PROBLEM: Of all the lines in the entries below, give again exactly those starting at the line containing "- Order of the" and ending at the line containing "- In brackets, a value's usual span", both ends included, and no others.

DATA UNDER STUDY Start Marker

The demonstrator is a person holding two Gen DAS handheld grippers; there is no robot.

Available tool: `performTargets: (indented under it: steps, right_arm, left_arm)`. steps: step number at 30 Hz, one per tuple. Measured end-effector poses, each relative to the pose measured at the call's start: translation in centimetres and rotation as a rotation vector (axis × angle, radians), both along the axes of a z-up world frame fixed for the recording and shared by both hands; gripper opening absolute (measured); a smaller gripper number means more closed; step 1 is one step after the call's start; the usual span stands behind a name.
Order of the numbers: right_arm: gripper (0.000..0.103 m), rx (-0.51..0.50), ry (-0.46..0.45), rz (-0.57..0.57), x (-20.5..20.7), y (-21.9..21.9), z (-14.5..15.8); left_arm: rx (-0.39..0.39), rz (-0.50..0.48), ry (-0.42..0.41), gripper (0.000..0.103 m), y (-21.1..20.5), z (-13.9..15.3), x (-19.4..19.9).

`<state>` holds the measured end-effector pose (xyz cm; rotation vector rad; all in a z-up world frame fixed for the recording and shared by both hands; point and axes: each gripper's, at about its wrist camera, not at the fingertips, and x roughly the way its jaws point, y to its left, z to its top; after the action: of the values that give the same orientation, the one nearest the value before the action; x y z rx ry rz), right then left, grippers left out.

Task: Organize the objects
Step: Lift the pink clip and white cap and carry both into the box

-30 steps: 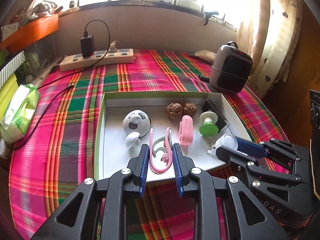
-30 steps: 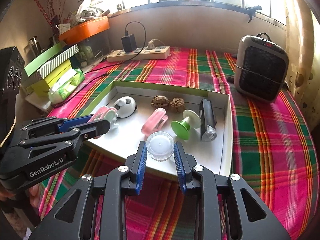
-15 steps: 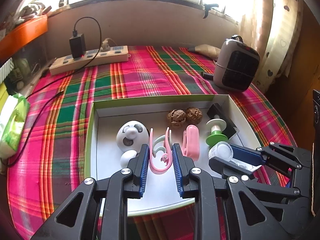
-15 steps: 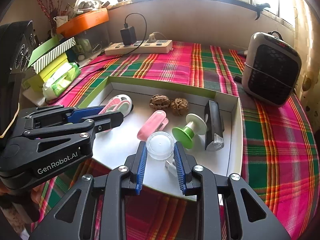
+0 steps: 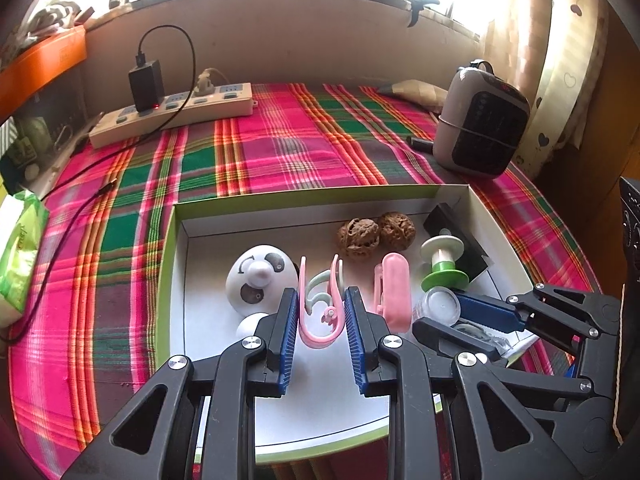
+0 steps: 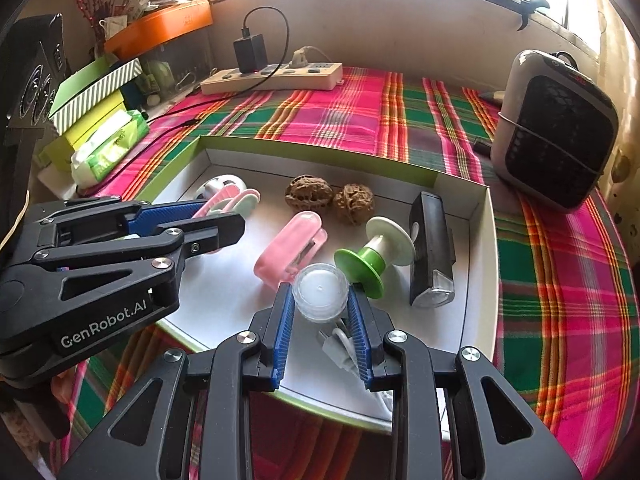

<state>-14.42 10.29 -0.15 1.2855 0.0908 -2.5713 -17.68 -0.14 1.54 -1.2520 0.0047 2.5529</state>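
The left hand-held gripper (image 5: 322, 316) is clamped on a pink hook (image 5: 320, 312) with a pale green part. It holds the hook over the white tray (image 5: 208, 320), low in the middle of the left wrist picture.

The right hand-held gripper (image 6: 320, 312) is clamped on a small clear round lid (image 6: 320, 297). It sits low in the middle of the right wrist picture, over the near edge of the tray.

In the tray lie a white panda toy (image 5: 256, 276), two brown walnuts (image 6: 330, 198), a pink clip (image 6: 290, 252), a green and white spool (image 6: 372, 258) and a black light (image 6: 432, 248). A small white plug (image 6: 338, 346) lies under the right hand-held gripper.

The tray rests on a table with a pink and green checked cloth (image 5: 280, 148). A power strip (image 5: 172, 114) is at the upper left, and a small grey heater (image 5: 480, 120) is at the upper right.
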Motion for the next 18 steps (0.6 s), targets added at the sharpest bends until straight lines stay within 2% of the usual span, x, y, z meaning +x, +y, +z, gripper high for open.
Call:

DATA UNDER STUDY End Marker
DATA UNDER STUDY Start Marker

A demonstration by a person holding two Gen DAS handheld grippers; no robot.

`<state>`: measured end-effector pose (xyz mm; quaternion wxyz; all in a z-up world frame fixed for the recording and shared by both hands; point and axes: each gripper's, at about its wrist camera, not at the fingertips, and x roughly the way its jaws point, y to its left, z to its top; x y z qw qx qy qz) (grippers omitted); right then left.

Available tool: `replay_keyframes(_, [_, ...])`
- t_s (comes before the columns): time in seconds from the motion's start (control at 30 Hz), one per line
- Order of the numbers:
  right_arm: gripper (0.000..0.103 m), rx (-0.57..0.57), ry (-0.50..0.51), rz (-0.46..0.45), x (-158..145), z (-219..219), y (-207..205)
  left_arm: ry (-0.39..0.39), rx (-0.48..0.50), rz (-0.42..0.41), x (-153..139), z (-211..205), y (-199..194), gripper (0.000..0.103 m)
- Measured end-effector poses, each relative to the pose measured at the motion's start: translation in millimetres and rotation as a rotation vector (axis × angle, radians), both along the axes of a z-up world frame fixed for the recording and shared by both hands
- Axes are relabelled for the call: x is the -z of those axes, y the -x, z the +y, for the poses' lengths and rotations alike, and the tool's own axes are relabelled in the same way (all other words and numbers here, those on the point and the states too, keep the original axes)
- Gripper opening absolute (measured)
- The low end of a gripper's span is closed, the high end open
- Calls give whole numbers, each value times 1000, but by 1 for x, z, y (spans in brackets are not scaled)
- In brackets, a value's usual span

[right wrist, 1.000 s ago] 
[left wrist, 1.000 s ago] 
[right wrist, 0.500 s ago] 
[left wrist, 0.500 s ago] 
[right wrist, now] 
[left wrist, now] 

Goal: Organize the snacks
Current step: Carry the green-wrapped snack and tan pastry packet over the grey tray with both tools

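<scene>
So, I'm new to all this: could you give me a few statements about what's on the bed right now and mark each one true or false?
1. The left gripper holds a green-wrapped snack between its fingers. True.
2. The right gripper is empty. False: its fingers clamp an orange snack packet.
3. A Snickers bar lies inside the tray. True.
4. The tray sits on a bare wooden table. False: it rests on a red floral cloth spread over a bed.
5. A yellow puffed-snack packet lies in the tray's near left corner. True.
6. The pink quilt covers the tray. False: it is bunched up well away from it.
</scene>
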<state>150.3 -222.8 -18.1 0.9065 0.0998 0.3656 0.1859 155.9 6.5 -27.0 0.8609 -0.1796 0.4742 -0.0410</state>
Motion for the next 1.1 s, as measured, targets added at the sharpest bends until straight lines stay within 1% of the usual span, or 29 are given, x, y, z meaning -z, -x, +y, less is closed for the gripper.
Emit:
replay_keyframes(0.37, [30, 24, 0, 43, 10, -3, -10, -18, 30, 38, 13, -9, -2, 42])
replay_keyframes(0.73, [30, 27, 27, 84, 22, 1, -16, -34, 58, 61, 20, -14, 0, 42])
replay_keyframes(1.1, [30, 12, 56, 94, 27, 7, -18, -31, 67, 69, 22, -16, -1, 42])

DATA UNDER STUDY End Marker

RESULT FOR THIS EXERCISE:
- Order of the numbers:
  right_arm: gripper (0.000..0.103 m), rx (-0.57..0.57), ry (-0.50..0.51), rz (-0.46..0.45), x (-158..145), z (-219..219), y (-207..205)
  left_arm: ry (-0.39..0.39), rx (-0.48..0.50), rz (-0.42..0.41), x (-153..139), z (-211..205), y (-199..194), gripper (0.000..0.103 m)
- Measured end-effector poses, each relative to the pose measured at the motion's start: translation in millimetres and rotation as a rotation vector (axis × angle, radians), both along the axes of a z-up world frame fixed for the recording and shared by both hands
- Axes are relabelled for the call: x is the -z of those axes, y the -x, z the +y, for the poses' lengths and rotations alike, and the tool's own axes are relabelled in the same way (all other words and numbers here, those on the point and the states too, keep the original axes)
- Gripper opening absolute (measured)
- The low end of a gripper's span is closed, the high end open
- Calls give whole numbers, each value times 1000, but by 1 for x, z, y (spans in brackets are not scaled)
- In brackets, a value's usual span

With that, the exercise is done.